É um texto corajoso, o ensaio do Gustavo Matte. Obra de um intelectual que não tem medo de correr riscos, um cara que tem compromisso com as ideias que brotam e se misturam na cabeça dele.
Aqui tá o gesto que o Gustavo faz: estender os braços prum lugar além das fronteiras, chamando atenção que o pertencimento de um interiorano não é mais com o local, porque não há raízes a que se apegar, mas a um ambiente transfronteiriço que nos chega pelo pop. É a cultura de todo mundo, pra quem não tem como se apegar a uma raiz.
Escrever literatura fora dos centros literários significa trabalhar dobrado. A gente tem que fazer o texto literário e ainda fazer a própria crítica. Tu não pode esperar que os leitores profissionais vão olhar pra ti e dizer “olha que bacana, vou falar sobre o Gustavo Matte aqui na revistona”. Ou tu fala de ti mesmo, ou tu espera que um colega próximo o faça.
Então o ensaio do Gustavo é uma baita ajuda pra pensar a literatura dessa província expandida que chamo de Colônia. A gente precisa fazer o nosso próprio caminho e o Gustavo, com esse ensaio, colocou umas tábuas importantes no banhado – a gente pode caminhar por cima delas. Sempre que se falar de literatura do sul do Brasil, vai ser útil pegar o Menos tropical ainda e conferir as contribuições.

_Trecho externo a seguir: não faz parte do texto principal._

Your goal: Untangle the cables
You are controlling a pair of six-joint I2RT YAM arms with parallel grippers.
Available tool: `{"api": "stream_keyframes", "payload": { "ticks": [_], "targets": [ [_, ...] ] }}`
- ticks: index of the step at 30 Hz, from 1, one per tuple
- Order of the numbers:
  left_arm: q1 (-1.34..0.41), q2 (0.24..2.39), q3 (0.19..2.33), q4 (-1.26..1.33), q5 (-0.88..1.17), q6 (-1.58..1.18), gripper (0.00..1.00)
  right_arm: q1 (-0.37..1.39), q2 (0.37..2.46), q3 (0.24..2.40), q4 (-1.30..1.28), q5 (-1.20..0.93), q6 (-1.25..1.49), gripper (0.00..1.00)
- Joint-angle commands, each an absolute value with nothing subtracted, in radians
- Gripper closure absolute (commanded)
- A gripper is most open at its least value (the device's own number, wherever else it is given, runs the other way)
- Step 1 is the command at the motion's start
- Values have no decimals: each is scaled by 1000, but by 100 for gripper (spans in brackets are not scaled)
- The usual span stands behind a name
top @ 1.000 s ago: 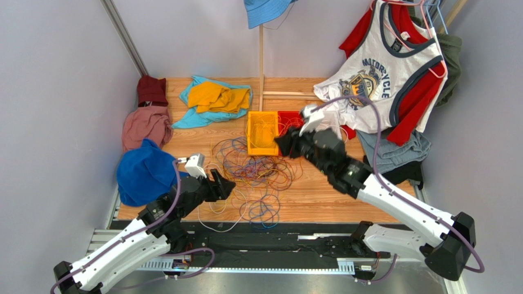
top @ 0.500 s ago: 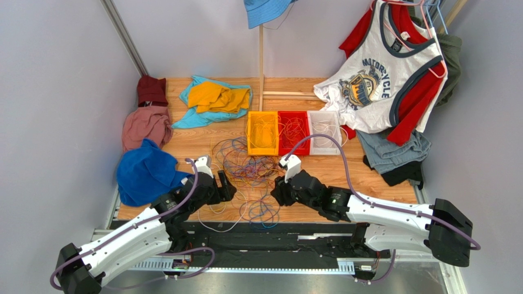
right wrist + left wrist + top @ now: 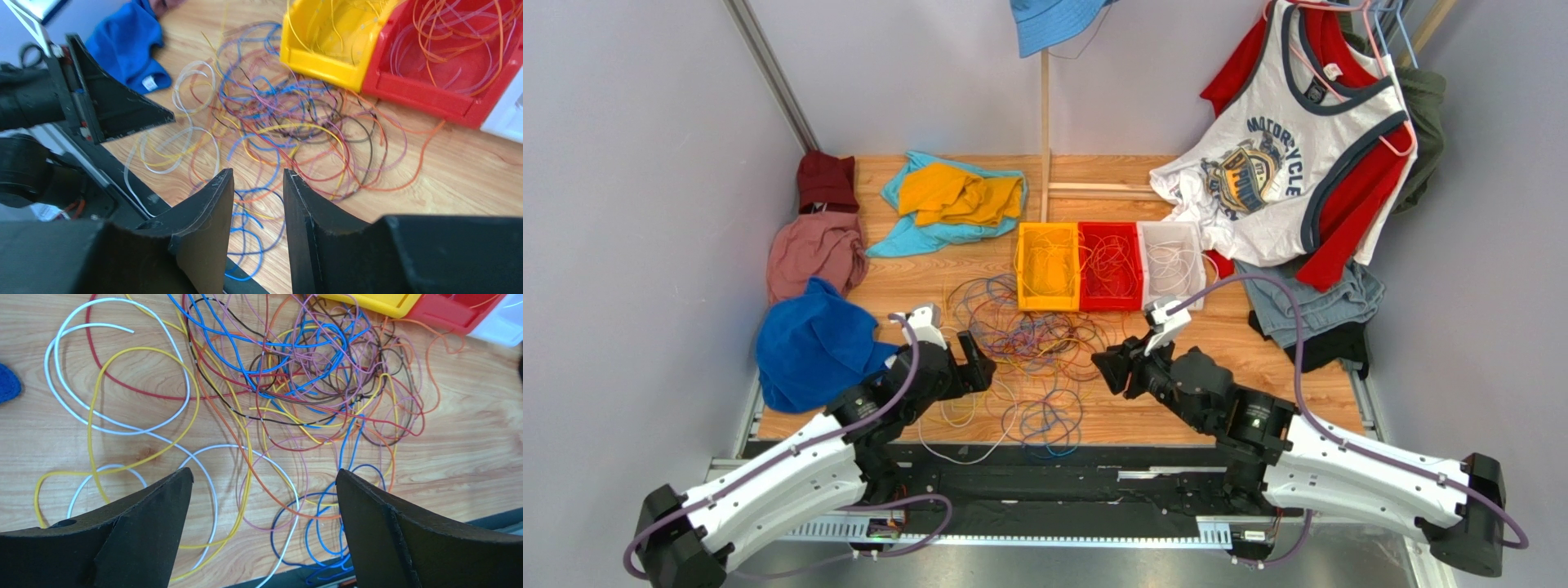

Porque é uma discussão séria. São questionamentos sinceros acerca de angústias estéticas: afinal de contas, o que há de diferente na arte produzida por descendentes de colonos ítalo-germânicos em cidades industrializadas? Isso mereceria um rótulo próprio? Isso mereceria uma atenção maior da academia? Isso mereceria uma atenção maior do público brasileiro ou mundial? Não tem quase nada estabelecido, não existe uma linha de discussão na qual inserir nosso debate de modo positivo (só o José Hildebrando Dacanal, talvez). É sempre uma proposta tímida. O Gustavo propôs algo com menos timidez e aí está o valor maior do ensaio dele.
É uma proposta pra além da mera existência do autor. Os livros de ficção do Gustavo crescem em torno do que ele escreve ensaisticamente. A melhor parte do Nuvem Colona, por exemplo, é justamente o ensaio inicial, o prólogo fictício. Aquelas páginas ali, pra mim, são a melhor coisa que ele escreveu e, se eu pudesse pedir alguma coisa, eu pediria pra ele escrever um livro inteiro daquela maneira. Uma ficção ensaística, ou um ensaio ficcional.
Bom, depois dessa resenha, a gente pegou e foi escrever junto um livro, um ensaio epistolar, chamado Édipo na Colônia, onde essas questões se aprofundam.